**ACTIVITY**. Look below for the line that has "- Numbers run". Set down the lines from there through the line that has "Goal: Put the", exactly as written.
··· DATA FOR THE TASK
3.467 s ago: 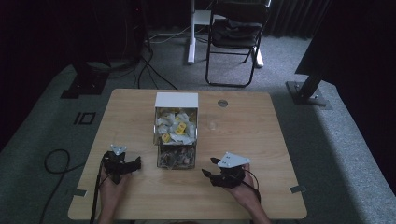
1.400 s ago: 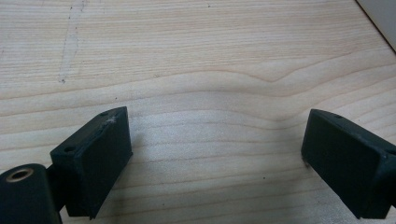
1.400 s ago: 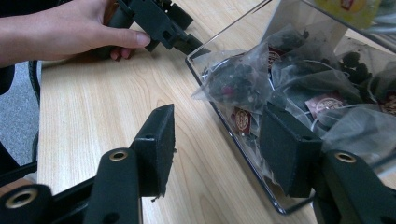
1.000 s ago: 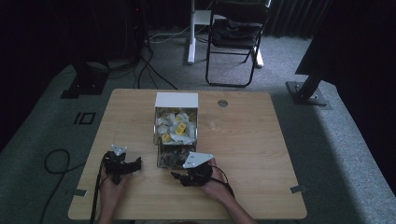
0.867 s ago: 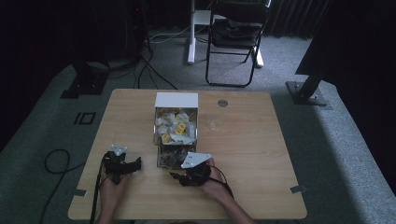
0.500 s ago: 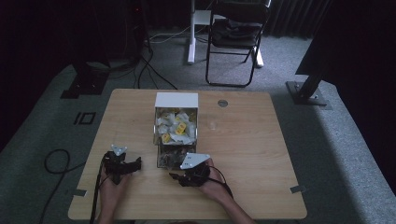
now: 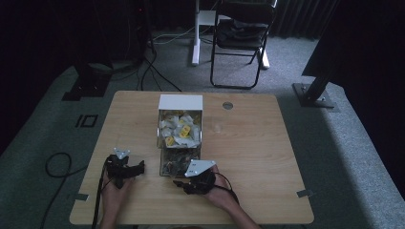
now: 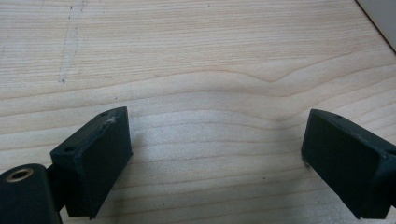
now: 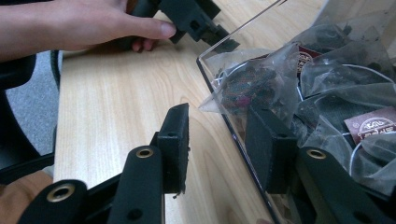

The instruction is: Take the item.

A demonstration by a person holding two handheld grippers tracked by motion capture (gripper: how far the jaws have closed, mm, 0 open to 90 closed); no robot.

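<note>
Table (image 7: pixel 248 143), box (image 9: pixel 224 74) wall half-seen

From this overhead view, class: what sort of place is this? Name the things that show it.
Probably a lab or studio set up for recording, not a home: a lone wooden table on grey carpet, loose cables on the floor, a folding chair, and dark stand bases.
</note>
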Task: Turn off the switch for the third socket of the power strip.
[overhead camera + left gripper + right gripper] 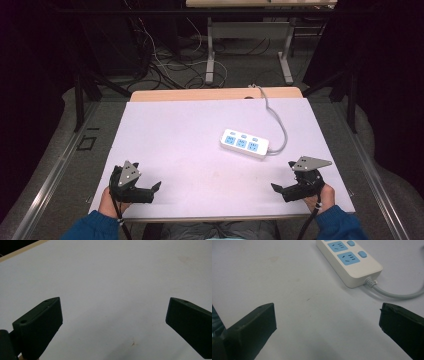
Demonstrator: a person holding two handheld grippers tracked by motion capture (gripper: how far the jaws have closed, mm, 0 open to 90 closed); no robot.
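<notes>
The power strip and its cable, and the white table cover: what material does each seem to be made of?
Power strip: apparently hard plastic, smooth cream-white shell with rounded edges and blue socket faces and buttons.
Cable: probably rubbery or soft plastic sheath, grey and matte, bending freely, with a ribbed collar where it enters the strip.
Table cover: a thin matte white sheet, paper or plastic, I cannot tell; wood-look table edge shows beyond it.

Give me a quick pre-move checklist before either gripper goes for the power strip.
1. Left gripper open, nothing between its fingers: ok.
2. Right gripper open, empty: ok.
3. Power strip lying flat on the white table cover, sockets up: ok.
4. Sockets free of plugs: ok.
5. Grey cord runs off the far edge, away from both grippers: ok.
6. Cord plugged in at its far end: cannot tell.
</notes>
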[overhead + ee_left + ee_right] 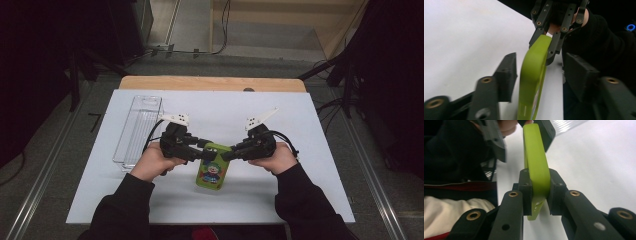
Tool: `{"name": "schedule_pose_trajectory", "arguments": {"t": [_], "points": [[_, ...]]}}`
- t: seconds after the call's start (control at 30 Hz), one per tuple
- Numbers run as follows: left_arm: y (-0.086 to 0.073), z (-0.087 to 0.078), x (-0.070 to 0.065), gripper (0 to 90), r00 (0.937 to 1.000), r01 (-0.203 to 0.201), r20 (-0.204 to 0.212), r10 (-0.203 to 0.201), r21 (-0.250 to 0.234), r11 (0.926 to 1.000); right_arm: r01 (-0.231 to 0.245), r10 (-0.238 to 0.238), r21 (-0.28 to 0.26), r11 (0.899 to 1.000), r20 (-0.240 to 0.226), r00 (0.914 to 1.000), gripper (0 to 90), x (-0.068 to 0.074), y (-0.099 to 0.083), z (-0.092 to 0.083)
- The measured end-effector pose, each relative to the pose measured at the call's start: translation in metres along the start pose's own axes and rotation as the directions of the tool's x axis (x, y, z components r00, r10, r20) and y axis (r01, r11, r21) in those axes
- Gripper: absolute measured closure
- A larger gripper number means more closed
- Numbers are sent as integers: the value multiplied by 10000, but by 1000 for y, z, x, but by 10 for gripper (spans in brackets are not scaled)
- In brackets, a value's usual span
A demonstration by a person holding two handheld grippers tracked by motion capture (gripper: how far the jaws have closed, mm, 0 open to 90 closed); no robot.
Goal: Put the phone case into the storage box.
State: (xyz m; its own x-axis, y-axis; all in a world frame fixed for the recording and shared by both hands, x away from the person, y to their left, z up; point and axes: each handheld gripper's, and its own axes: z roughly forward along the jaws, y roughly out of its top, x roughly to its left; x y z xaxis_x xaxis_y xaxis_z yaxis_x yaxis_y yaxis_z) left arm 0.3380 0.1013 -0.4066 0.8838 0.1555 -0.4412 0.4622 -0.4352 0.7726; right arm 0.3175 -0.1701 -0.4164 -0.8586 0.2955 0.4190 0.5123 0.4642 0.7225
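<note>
Your right tool [537, 195] is clamped on the near end of the green case [536, 162], both pads pressing flat against its two faces in the right gripper view. Your left tool [539, 72] stands apart around the same case [534, 75]: in the left gripper view there is a gap between each pad and the green edge, so it grips nothing. In the high view the left tool [196, 150] and right tool [231, 152] meet from opposite sides over the far end of the case [212, 172], which sits above the middle of the white worktop [300, 190], nearer your edge. Judged step: a handover, the right tool now carrying and the left letting go. The next move calls for backing the left tool clear without brushing the case, then carrying on one grip alone; watch for droop at the free end. The long axis of the case runs roughly from you away across the worktop, clown picture facing up in the high view. A clear plastic tray [139, 127] lies well to the left.
</note>
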Motion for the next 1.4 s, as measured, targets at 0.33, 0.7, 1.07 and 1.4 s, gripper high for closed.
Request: {"name": "schedule_pose_trajectory", "arguments": {"t": [0.33,0.7,1.07,1.4], "points": [[2,-3,0,333,9936,77,-1130,-85,-74,9999,-550,555,-97,9984,513,9971,746,-6,-2,-7],[1,-11,4,309,9846,313,-1710,-361,-309,9990,-1054,1048,-25,9944,1315,9858,745,-1,1,-11],[1,-12,5,309,9785,245,-2035,-324,-412,9989,-1807,1858,-432,9826,2074,9604,745,1,0,-20],[2,-8,2,290,9762,263,-2126,-420,-760,9968,-2122,2249,-745,9744,3153,9220,745,3,0,-24]]}}
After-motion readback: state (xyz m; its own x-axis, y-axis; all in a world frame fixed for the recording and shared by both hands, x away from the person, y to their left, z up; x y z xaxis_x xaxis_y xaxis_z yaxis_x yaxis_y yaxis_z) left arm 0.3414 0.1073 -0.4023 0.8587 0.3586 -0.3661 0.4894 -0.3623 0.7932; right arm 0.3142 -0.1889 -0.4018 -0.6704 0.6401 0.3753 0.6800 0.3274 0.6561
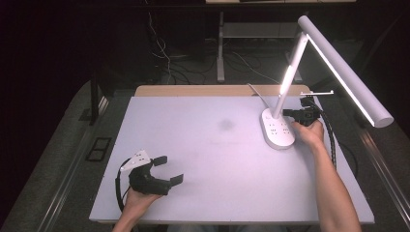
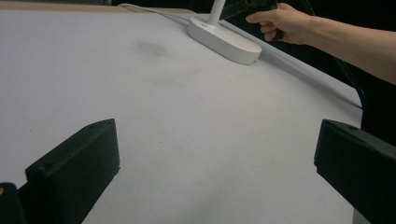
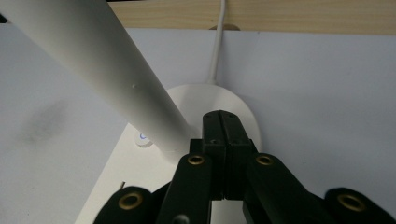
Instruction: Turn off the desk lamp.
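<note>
Closed jaws of the right hand-held gripper (image 3: 223, 140) sit lowest centre in the right gripper view, pressed flat together with nothing between them, tips just over the white lamp base (image 3: 140, 163) beside the foot of the stem (image 3: 93, 60). Small lit button (image 3: 143, 137) just left of the stem foot.

High view: lamp (image 1: 290, 72) at right of the counter (image 1: 203, 159), base (image 1: 276, 129) flat on it, cord running to the far edge, light bar lit and angled toward upper right. Right hand-held gripper (image 1: 290, 113) at the base's right side.

Left hand-held gripper (image 1: 171, 169) lower left, jaws wide apart, empty, resting near the counter.

Handling guess: base looks weighted and stiff, smooth plastic so slippery; stem rigid but hinged, top-heavy with the bar out. Closed tips suit pressing a button. To move it, grip the base edge or low on the stem, not the bar.
</note>
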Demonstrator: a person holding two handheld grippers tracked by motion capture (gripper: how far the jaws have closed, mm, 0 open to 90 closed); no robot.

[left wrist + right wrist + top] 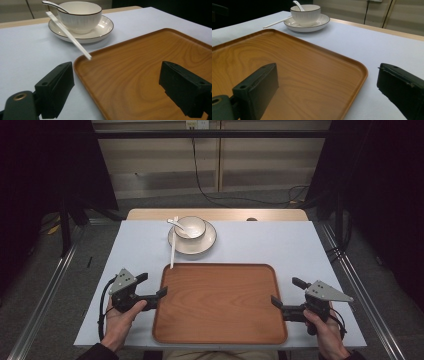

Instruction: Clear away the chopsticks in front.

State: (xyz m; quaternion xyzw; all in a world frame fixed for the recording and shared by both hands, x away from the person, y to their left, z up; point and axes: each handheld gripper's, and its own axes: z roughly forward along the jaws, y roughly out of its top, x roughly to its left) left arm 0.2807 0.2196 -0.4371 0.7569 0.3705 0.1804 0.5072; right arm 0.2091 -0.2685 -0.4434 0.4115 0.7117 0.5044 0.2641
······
**WRITTEN SOLUTION**.
- Numbers run as follows: left_arm: y (-0.086 to 0.073), z (-0.087 to 0.078), x (-0.070 to 0.065), gripper (0 to 90), r00 (0.937 to 1.000), r01 (-0.203 to 0.201), r20 (-0.204 to 0.212), r10 (-0.203 to 0.201), r21 (-0.250 to 0.234), r11 (0.926 to 1.000); right_arm: r01 (-0.231 to 0.245), r10 (-0.238 to 0.238), r21 (-0.28 to 0.26), r11 (0.899 to 1.000), r20 (-0.240 to 0.226), r00 (0.914 to 1.000), gripper (0 to 90), x (-0.068 to 0.074), y (-0.099 to 0.083), z (-0.092 to 0.083)
- The measured end-effector pose, each relative to the pose measured at the call's start: translation in metres along the start pose's own axes and rotation as the directions of the tool's x axis (x, y, z components r00, r10, r20) and y axis (r01, r11, r21) in those axes
- Gripper: absolute measured closure
- A larger gripper number means more closed
- Numbers are sent as integers: the value multiplied by 10000, but by 1000 for y, z, x, but by 10 for gripper (spans in brackets are not scaled)
- In brackets, a value's usual span
A demonstration by a person holding two handheld grippers tracked by motion capture (gripper: how far the jaws have closed, mm, 0 open to 90 closed); no robot.
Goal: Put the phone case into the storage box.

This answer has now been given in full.